● Task prompt: Show each line of the listing in which the word "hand" occurs.

● Source material:
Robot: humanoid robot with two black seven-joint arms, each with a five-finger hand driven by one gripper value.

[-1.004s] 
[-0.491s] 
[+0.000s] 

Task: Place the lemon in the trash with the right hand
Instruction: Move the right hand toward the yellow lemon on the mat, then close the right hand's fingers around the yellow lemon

● Solution:
Robot: humanoid robot with two black seven-joint arms, each with a five-finger hand driven by one gripper value.
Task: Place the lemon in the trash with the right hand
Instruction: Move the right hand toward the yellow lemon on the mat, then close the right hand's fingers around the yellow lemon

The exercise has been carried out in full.